1.) Position your cones (or other warp threads) on a cone caddie (or rack) on the floor. Simply put, make sure your threads are ready to be unwound and placed on the Warping Wheel.

2.) Determine the length you want your warp. Remember that the outer position on the spokes equals a three yard revolution and the inner position equals a two yard revolution.

Example: if you wanted a fifteen yard warp, you would set the blocks to the outer three yard position. Three yard revolution times five revolutions equals a fifteen yard warp.

NOTE: The Spool on the spoke that has the Metal Catch Clip does not move.

3a.) When attaching the raddle at the top of the Warping Wheel, make sure the pin goes in from the back to front, so that the hoop is behind the raddle, then it won't get in your way.

3b.) Open the top of the mini raddle by releasing the clips on both sides. NOTE: the Mini-Raddle is DESIGNED to be slightly wider than its bottom -- this is by design so that the catch clips work!

Take the raddle top and hang it on the end of the raddle support arm.

4.) Reset the revolution counter to zero.

5.) Securing the thread(s).
a.) Slide the thread(s) under the metal catch clip, tails facing to the left.

b.) Bring the thread(s) up the right side of the spoke back over the spool at the top of the same spoke, so that you are ready to wind the Warping Wheel in a COUNTERCLOCKWISE motion.

6.) Grab the handle with your left hand and hold the thread(s) with your right.

Winding on ...

7.) Turn the wheel COUNTERCLOCKWISE. Wind on one length of your warp. (From the example above, that would be five revolutions to equal a fifteen yard length).

8.) After you have wound on one length ...
a.) Bring the thread(s) from behind the raddle.
b.) Bring the thread(s) through A FEW DENTS FROM THE FAR RIGHT (you will be working your way left).

c.) Then down OVER (in front of or on top of ... that is, between you and the yarn) the YARN YOU JUST WOUND and under the clip.

d.) And then repeat the process for your next length. TIP: so that the threads unwind easily later, each length should progress from back to front. SO push the threads toward the back (toward the raddle side).

9.) When you are done winding on the section, secure the thread(s) under the catch clip.

10.) Tying off ...
a.) Put the raddle top back on the raddle.
b.) Cut all the threads in the section between the raddle and the spool above the clip. Try to cut as close to the spool as possible so that you'll have a good amount of yarn to hang on to.

c.) Slip the threads through the crossing threads and hold on to them ... tightly.

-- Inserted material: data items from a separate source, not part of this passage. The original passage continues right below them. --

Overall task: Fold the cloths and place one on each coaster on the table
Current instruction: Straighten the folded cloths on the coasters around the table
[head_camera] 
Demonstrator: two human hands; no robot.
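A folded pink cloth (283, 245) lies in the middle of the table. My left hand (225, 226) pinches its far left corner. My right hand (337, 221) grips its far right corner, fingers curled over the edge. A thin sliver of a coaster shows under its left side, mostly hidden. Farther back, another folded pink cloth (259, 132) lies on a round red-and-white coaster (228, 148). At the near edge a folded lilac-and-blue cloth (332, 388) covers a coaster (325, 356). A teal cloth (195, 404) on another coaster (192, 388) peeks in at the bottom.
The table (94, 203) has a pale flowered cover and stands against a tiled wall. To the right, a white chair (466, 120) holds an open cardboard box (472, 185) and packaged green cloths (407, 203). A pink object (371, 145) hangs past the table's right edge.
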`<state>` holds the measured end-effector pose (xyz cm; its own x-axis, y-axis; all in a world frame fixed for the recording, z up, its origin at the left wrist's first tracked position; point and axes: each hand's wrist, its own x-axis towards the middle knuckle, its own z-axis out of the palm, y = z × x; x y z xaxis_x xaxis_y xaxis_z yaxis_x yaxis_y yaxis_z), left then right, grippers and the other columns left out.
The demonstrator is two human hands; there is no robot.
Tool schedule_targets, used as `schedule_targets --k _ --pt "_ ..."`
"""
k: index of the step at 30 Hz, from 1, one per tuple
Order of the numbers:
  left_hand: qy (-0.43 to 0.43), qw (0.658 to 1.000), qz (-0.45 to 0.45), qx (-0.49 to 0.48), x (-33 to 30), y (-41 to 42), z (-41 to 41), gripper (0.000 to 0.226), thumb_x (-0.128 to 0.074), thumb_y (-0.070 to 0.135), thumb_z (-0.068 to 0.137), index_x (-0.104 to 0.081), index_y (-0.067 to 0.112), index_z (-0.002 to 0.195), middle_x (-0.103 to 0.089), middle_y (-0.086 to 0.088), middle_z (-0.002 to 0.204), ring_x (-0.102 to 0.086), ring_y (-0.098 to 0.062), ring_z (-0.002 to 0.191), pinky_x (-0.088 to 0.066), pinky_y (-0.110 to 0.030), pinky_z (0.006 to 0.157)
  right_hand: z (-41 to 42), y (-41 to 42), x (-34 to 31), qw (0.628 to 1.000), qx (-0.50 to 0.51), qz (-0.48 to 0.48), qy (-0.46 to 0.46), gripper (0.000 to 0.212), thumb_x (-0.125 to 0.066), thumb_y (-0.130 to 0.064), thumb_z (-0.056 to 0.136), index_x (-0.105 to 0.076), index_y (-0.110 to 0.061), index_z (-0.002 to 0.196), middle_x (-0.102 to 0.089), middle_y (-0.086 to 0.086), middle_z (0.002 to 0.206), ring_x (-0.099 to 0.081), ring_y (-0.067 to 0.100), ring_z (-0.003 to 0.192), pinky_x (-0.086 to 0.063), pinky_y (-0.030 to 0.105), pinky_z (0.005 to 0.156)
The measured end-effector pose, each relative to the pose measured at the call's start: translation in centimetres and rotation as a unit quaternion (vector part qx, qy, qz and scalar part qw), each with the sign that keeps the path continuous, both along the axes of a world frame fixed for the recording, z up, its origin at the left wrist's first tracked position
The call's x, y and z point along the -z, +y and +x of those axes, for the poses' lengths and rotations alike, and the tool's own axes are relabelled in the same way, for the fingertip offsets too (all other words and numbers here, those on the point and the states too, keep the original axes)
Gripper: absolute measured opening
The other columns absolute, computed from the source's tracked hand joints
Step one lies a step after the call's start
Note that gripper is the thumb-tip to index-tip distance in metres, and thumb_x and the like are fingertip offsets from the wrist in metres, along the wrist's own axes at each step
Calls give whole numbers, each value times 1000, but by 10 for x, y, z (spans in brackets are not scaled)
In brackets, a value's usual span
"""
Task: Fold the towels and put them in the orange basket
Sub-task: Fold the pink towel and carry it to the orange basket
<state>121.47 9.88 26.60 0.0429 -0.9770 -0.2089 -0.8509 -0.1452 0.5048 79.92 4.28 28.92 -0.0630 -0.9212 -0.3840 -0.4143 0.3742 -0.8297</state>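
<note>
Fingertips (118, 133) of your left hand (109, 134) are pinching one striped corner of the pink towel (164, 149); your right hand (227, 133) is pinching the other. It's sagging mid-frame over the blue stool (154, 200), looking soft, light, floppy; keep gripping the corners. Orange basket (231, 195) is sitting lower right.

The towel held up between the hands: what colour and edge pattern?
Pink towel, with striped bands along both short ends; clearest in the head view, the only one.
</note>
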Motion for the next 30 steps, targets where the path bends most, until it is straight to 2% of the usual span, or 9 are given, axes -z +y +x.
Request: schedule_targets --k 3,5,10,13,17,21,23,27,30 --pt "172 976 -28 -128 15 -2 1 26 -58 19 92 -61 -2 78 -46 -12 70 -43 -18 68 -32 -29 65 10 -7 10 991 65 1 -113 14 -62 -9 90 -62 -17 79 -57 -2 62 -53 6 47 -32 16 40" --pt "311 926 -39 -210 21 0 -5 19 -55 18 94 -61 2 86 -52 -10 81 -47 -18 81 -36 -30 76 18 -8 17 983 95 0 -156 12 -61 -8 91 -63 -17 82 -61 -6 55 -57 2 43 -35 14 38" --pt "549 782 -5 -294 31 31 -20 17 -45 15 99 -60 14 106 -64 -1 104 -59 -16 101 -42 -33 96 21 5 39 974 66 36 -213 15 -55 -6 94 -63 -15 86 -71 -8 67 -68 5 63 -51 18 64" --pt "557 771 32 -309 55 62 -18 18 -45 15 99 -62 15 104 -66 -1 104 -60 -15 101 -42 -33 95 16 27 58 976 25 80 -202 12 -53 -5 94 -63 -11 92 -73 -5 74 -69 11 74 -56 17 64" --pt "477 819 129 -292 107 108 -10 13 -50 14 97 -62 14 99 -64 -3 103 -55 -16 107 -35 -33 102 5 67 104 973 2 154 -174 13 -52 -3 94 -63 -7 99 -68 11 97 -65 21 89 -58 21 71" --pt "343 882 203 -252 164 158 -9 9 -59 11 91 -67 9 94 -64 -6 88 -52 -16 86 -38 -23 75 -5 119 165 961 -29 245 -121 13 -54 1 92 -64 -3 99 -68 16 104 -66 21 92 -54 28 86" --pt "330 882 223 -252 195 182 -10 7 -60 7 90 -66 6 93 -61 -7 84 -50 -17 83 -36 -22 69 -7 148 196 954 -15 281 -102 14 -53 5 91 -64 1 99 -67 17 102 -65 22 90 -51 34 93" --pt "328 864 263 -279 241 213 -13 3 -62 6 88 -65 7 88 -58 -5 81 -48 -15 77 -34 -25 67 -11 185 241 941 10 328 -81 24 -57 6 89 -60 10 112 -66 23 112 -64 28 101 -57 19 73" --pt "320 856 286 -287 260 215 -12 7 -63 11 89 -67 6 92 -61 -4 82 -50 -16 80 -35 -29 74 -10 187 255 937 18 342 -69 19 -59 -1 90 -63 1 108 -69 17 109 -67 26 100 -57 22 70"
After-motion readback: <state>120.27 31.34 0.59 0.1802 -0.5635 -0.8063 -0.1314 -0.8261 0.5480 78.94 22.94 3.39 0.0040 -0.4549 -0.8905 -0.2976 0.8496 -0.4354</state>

This is important so that the threads do not slip back through the raddle.
d.) Secure the threads at the clip with ONE MORE WRAP; so that they won't move.

From Warping Wheel to Sectional Beam ...

11.) Pull the security pin that holds the mini raddle in place out. Carry the entire raddle with the threads to the front pivoting mount. Secure the raddle in this new position with the same pin. Pull out a bit more yarn and tie a knot so that the yarn won't slip back through.

12.) Pivot the raddle to adjust the width of the section to fit exactly in-between the pegs on your sectional beam.

13.) Take the extension cord from your beam. Create larkshead loop at its end and loop it around the knotted end of your warp section.

14.) Adjust the tension of the wheel by squeezing on the black knob to loosen or pull on the cords to tighten. Once you set the tension, leave it that way for all the warp sections so you will have even tension throughout.

15.) Tear a piece of masking tape and set it aside on the raddle support arm.

16.) Wind you warp onto the sectional beam.

17.) Before the last part of the threads pass from the cord catch through the raddle, tape the threads on the loom-side of the raddle (between the raddle and the Sectional Beam) in their sequence using the masking tape. This will help you keep the threads in order when you thread the harness.

Repeat this process for every section of your sectional beam.